The best applications for the Cascade pole include hiking, trail running, backpacking, snowshoeing, and skiing. This could be a great pole for someone who only uses a trekking pole a few times a year and isn't ready to commit to a high dollar version with all top of the line features.
Here are the Mountain Tech's four different tips and baskets. From left -- 1: A rubber tip for rock that's very handy for Utah slickrock; 2. A 'walking foot' for hard surfaces 3. A normal basket for trekking on most trails; and 4. A powder basket for snowshoeing, backcountry skiing, and hiking in deeper snow.
There's no question that the Mountain Tech poles are an excellent value, especially considering the included interchangeable tips. These poles are less than half the cost of many mid-range poles and a quarter the cost of our most expensive contenders.

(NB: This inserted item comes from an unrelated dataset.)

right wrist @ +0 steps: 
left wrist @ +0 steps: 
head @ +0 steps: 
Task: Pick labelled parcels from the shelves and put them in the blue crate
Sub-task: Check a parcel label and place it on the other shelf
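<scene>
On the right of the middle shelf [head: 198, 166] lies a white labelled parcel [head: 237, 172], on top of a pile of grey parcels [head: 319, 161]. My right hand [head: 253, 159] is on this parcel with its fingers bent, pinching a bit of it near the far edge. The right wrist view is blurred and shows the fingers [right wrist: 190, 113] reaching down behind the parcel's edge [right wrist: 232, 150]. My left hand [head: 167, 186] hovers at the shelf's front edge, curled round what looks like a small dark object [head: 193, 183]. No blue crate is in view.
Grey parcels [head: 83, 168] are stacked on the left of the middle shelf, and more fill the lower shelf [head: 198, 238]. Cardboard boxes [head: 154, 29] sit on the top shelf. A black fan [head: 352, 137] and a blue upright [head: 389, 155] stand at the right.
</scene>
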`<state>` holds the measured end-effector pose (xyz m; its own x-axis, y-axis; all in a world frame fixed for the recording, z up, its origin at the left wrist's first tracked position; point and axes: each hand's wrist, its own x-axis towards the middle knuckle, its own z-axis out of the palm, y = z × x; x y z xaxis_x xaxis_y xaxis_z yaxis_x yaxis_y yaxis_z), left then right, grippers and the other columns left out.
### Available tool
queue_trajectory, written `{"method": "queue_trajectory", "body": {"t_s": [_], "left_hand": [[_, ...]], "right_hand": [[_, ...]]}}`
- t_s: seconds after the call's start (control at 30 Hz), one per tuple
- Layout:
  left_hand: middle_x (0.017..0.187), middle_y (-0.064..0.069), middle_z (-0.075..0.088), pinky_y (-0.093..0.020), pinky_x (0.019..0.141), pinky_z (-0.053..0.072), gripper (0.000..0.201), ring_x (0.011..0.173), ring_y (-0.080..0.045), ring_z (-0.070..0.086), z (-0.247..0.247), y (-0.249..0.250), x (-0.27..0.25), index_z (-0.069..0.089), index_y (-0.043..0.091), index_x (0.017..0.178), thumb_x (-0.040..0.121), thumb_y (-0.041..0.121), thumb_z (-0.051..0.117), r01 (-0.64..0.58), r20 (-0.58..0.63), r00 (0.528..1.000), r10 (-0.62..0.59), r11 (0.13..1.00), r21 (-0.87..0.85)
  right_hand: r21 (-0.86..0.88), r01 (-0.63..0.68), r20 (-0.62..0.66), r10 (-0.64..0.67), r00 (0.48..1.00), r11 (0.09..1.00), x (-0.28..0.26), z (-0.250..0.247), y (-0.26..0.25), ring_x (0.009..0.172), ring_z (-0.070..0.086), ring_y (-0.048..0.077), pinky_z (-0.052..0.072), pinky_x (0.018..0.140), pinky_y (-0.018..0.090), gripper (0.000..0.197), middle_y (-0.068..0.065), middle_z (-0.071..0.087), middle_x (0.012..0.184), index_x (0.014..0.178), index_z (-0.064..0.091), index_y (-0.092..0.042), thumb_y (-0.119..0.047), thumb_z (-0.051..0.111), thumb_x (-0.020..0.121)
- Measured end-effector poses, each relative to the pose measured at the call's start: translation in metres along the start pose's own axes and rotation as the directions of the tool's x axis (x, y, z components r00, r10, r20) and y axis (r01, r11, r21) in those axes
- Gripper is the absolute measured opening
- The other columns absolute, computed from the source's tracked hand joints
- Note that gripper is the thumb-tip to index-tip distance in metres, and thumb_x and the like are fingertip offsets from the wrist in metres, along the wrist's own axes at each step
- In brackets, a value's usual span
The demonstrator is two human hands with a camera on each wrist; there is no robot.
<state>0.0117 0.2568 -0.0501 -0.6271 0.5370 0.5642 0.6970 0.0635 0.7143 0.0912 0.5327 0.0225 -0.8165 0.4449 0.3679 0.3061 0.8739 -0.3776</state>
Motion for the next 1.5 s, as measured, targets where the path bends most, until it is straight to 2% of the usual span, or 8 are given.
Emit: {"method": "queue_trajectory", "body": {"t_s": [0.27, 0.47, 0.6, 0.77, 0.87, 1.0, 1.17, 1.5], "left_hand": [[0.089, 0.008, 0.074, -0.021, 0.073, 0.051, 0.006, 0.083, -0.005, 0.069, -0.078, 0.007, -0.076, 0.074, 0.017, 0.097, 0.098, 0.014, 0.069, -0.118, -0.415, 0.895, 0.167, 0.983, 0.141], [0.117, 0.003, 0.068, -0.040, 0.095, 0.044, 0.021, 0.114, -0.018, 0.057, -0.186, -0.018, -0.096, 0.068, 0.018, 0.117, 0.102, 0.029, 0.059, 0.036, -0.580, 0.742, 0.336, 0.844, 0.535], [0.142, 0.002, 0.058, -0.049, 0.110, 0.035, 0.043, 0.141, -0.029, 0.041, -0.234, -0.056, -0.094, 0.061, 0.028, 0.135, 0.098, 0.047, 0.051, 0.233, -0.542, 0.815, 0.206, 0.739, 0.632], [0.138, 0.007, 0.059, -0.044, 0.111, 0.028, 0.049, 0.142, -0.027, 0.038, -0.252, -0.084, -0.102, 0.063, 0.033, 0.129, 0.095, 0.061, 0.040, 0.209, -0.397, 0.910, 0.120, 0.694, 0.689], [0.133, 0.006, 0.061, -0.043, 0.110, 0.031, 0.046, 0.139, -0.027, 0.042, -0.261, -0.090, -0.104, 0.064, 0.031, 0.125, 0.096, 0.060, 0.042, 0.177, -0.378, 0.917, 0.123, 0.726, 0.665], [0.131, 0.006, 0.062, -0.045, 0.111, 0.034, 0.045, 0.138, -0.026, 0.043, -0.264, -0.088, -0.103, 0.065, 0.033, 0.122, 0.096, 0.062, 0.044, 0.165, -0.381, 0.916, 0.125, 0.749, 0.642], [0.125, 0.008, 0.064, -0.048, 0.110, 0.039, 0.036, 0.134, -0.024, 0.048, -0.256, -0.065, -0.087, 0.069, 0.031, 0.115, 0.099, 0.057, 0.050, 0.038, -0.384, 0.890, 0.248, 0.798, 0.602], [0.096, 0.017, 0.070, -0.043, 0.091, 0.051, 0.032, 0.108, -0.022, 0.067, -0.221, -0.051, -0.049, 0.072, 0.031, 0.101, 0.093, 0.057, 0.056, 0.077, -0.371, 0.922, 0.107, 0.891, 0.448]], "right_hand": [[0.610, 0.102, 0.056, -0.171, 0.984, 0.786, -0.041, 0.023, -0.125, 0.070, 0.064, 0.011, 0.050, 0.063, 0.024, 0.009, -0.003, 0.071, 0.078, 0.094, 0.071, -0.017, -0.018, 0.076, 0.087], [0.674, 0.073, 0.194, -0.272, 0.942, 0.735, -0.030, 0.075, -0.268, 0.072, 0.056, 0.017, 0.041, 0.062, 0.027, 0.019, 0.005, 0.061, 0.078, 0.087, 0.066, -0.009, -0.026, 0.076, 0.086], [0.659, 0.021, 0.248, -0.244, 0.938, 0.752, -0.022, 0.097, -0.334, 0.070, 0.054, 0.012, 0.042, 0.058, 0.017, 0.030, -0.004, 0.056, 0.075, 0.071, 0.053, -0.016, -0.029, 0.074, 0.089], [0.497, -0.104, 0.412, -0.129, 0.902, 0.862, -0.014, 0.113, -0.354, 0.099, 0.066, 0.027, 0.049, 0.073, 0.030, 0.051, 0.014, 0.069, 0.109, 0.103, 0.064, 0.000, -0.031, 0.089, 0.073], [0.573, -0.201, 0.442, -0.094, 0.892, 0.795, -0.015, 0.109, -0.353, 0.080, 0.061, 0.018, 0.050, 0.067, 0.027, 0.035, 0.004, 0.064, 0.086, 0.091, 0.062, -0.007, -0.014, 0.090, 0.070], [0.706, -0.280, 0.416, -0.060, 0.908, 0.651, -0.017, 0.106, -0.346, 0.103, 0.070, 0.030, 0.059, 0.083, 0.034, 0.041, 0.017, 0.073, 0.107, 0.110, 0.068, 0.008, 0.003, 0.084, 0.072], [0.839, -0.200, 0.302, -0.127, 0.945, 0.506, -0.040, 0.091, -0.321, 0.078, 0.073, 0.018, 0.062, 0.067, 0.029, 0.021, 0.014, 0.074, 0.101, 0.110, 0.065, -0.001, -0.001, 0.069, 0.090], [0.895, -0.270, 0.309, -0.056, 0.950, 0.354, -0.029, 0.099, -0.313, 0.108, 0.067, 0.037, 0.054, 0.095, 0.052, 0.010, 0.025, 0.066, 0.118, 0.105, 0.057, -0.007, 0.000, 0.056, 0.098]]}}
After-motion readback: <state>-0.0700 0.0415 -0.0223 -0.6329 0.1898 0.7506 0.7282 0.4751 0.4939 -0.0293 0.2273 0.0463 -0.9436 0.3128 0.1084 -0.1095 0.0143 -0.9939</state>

If you just need a basic trekking pole without too many bells and whistles and you're not looking to break the bank, this could be the one for you.
The Cascade Mountain Tech poles are a good entry-level pole for new hikers and trekkers. While someone may be hesitant to spend $100 or more for their first pair of trekking poles, this pole gives people an option of buying a less expensive pole. This means that they can determine whether or not they like hiking with poles, and test various features, such as — do they prefer a foam or a cork grip? Do they use the lower grip extension, or do they not need this feature?